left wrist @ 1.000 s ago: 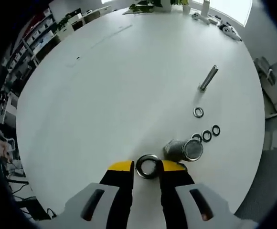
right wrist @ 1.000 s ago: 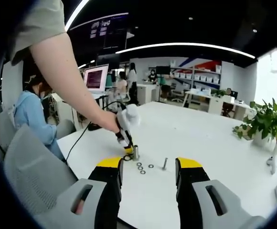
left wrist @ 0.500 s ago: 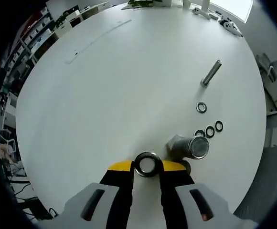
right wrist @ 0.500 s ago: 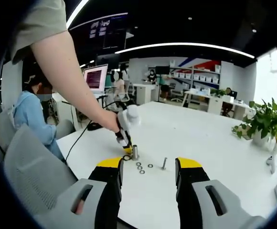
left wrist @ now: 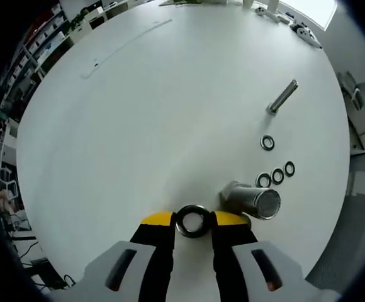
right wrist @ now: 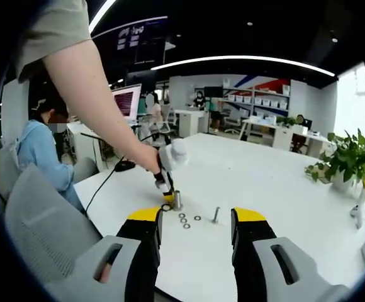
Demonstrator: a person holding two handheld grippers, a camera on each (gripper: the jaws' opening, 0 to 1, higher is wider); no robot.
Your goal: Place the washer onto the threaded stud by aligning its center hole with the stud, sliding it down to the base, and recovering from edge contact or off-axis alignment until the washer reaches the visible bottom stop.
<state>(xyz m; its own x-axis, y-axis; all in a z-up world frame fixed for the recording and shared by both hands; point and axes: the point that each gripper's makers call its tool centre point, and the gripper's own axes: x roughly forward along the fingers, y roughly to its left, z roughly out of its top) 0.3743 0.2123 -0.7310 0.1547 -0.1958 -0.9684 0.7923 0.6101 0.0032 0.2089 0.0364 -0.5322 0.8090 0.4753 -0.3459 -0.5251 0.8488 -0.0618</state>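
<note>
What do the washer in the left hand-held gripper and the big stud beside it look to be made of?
Washer: likely steel, dark polished finish, with bright glints on its rim. Stud: grey metal, probably steel too, duller, with a flat, brighter end face. The left hand-held gripper is shut on the washer.

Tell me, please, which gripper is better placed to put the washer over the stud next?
Left. The left gripper already pinches the washer, close beside the upright stud. The right gripper is open, empty, and hangs well back from the stud.
</note>
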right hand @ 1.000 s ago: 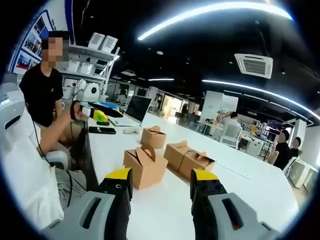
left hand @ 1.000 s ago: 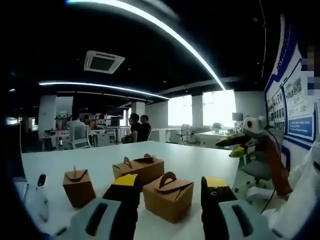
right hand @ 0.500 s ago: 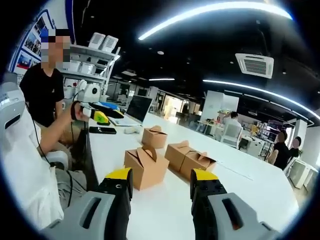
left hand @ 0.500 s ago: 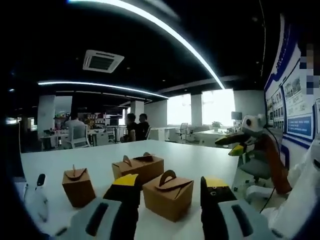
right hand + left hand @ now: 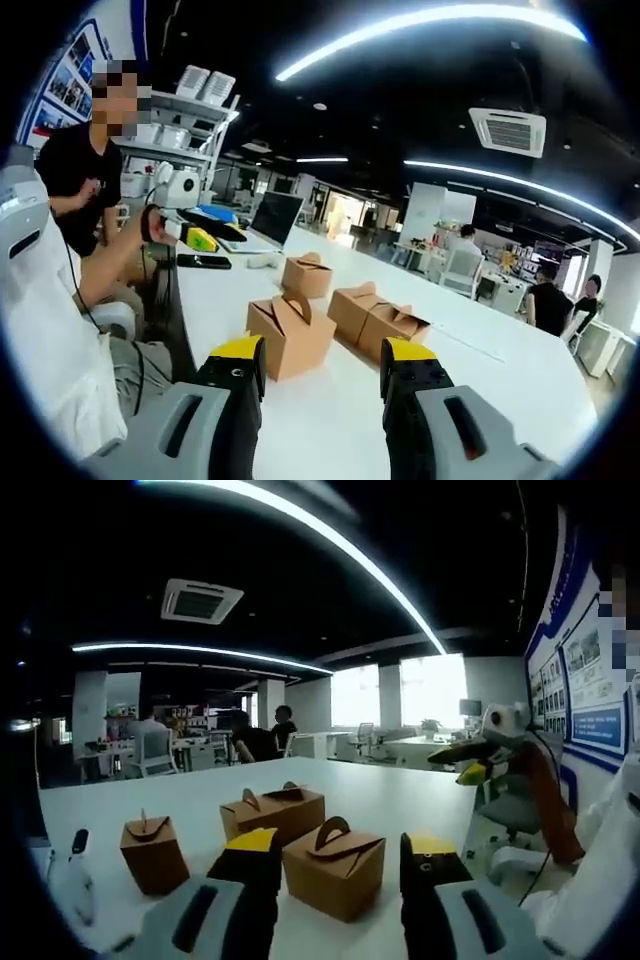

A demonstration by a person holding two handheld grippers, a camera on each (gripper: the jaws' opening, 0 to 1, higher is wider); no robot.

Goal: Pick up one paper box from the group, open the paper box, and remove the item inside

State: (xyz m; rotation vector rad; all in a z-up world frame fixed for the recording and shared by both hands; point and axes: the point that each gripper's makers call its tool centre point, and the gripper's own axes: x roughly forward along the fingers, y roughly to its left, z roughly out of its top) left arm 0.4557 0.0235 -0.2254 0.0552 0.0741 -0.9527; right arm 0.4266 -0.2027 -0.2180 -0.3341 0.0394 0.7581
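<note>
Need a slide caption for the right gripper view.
Open right hand-held gripper faces closed brown paper boxes on a white table.

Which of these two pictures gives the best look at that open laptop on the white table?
The right gripper view: the laptop sits far along the table, its screen facing us. In the left gripper view I cannot make it out.

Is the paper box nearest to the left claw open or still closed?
Closed. The nearest box stands upright on the table, its top flaps folded together and its handle tab up. The left claw has not touched it.
</note>
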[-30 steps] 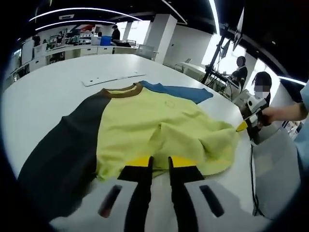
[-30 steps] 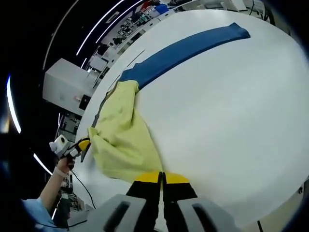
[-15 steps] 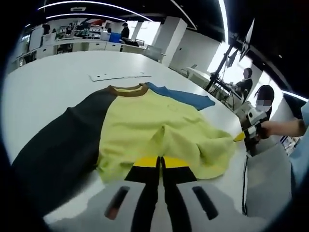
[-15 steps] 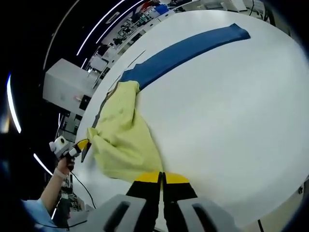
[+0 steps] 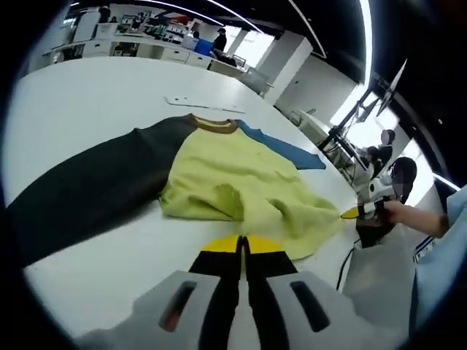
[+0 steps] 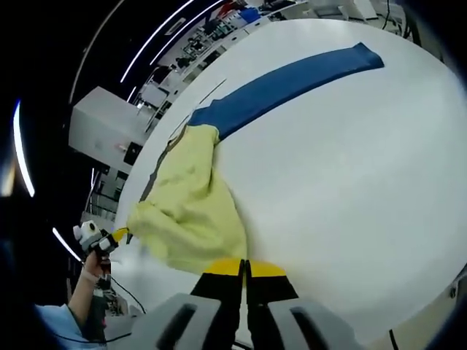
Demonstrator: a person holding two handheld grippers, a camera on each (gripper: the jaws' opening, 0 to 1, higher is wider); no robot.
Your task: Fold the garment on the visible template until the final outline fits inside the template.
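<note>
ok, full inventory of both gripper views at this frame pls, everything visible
garment: one long-sleeved shirt, yellow body, brown collar, one dark grey sleeve, one blue sleeve; spread on the table, hem bunched near the grippers
table: one, white, under the garment
flat white sheet: one, on the table beyond the collar
people: several, in the background past the table's edge
shelves and cabinets: white, along the far wall
left gripper: black jaws with yellow tips, closed, just short of the hem
right gripper: black and yellow, closed, at the hem's edge
hand: holds the right gripper
</note>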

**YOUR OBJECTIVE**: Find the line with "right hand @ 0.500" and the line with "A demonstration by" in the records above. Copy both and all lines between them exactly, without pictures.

**EXERCISE SOLUTION**:
right hand @ 0.500 s ago: 
left hand @ 0.500 s ago: 
right hand + left hand @ now: 

A demonstration by a person holding two handheld grippers, a camera on each (gripper: the jaws' opening, 0 to 1, higher is wider); no robot.

Nothing remains to be answered in this exercise.